Why Did I Get Married Too?
There’s not much point in treating Tyler Perry movies as freestanding entities, a perspective to which no one subscribes more than Perry himself. The follow-up to 2007’s Why Did I Get Married? plays less like a sequel than a prolonged epilogue. If lines like “You remember Keisha and the penicillin shot” don’t mean anything to you, you’re not likely to find your footing quickly, if at all. Luckily, Perry’s sense of drama is so generic that newcomers can fill in the backstory themselves. Chances are whatever they come up with will be more interesting.

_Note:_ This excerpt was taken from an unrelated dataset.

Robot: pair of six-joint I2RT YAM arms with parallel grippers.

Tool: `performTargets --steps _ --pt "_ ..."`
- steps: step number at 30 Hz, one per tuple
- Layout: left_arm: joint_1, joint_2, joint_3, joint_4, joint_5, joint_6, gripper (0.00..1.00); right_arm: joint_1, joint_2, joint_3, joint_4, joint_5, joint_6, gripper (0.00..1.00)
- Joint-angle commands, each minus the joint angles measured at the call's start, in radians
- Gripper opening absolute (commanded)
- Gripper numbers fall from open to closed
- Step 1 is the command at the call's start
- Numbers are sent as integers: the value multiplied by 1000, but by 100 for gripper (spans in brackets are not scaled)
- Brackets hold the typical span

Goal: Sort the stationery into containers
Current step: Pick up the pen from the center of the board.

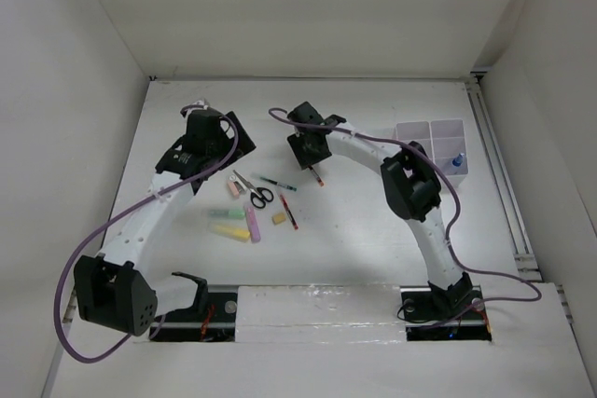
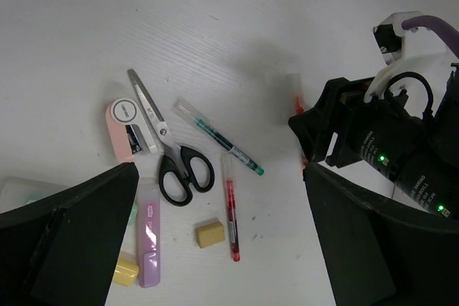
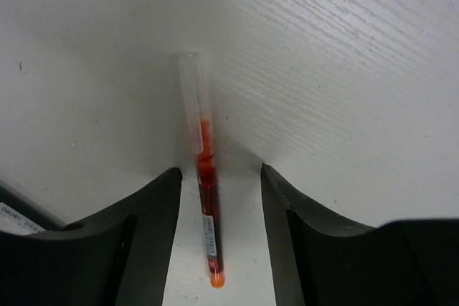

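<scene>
While our right gripper (image 3: 221, 177) sat over the orange pen (image 3: 204, 170), mid-frame in its wrist view, its fingers (image 3: 143, 234) stood apart, not pinching. We thought the grab came next: squeeze, lift, then carry it to the divided box (image 1: 430, 134) at the top view's right. Our left gripper (image 2: 219, 170) gaped wide.

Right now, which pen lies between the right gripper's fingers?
The orange-inked pen lying alone; the teal pen and the red pen lie beside the scissors.

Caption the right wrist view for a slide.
Right gripper straddles a red pen on the table, jaws clear of it.
</scene>
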State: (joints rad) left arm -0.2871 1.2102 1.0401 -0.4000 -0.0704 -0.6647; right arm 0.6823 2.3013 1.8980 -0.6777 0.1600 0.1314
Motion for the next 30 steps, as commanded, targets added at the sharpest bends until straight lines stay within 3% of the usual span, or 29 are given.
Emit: performTargets --steps 1,4,5,7,12,18,20,24,30 --pt "-1 -43 -8 26 17 16 100 6 32 24 -42 12 -13 53" --pt "-1 -43 -17 46 26 16 100 6 56 24 -65 12 -24 33" --pt "-1 -43 -28 46 26 16 100 6 56 24 -65 12 -24 14" --pt "-1 -43 -28 55 35 16 100 6 56 24 -65 3 -24 0" --pt "-1 -54 -37 55 44 16 100 -21 -32 -40 27 -152 -33 0" --pt "-1 -86 -37 55 66 34 100 -110 -411 -339 433 -495 28 0" --pt "-1 -95 -37 55 66 34 100 -135 -514 -405 483 -511 28 0" --pt "-24 -117 -37 55 75 57 100 -173 -653 -505 553 -387 28 0" --pt "-24 -167 -18 24 127 128 100 -409 -844 -775 802 -398 37 0"
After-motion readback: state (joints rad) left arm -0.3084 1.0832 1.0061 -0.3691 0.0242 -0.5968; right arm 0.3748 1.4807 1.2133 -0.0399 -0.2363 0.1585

Too? begins at a resort in the Bahamas, whose pastel backgrounds add a hint of color to an otherwise dreary procession of identical medium shots as each of the movie’s eight protagonists lays out their sundry dilemmas. (Visually, it’s somewhere between the relatively high production values of the Madea movies and the threadbare look of The Family That Preys.) Sportscaster Michael Jai White and wife Tasha Smith are constantly at each others’ throats over his busy schedule and her lack of trust; advice-book scribe Janet Jackson is suffering in silence as her marriage to Malik Yoba disintegrates, able to confront everyone’s problems but her own; and Perry begins to suspect attorney wife Sharon Leal is engaging in a little ex parte infidelity at work.
Things really get cooking when Jill Scott’s abusive ex-boyfriend Richard T. Jones drops in uninvited, determined to undermine her happy but fragile marriage to Lamman Rucker, whose difficulty finding a job has put a dent in his manhood. Given that Perry’s audience is largely female, he can’t afford to be too traditional in his outlook, but he’s always got something nasty in store for professional women who grow too enamored of their own success, a plague that strikes Leal’s and Jackson’s character as the pots start to boil.
That might seem like a lot of plot, but it’s only getting warmed up. Perry’s films are shapeless, but they’re crammed to bursting with melodramatic twists, the kind that make the audience gasp as they chuckle. The movie’s like an old sofa, overstuffed and misshapen, but so familiar that it gives comfort all the same.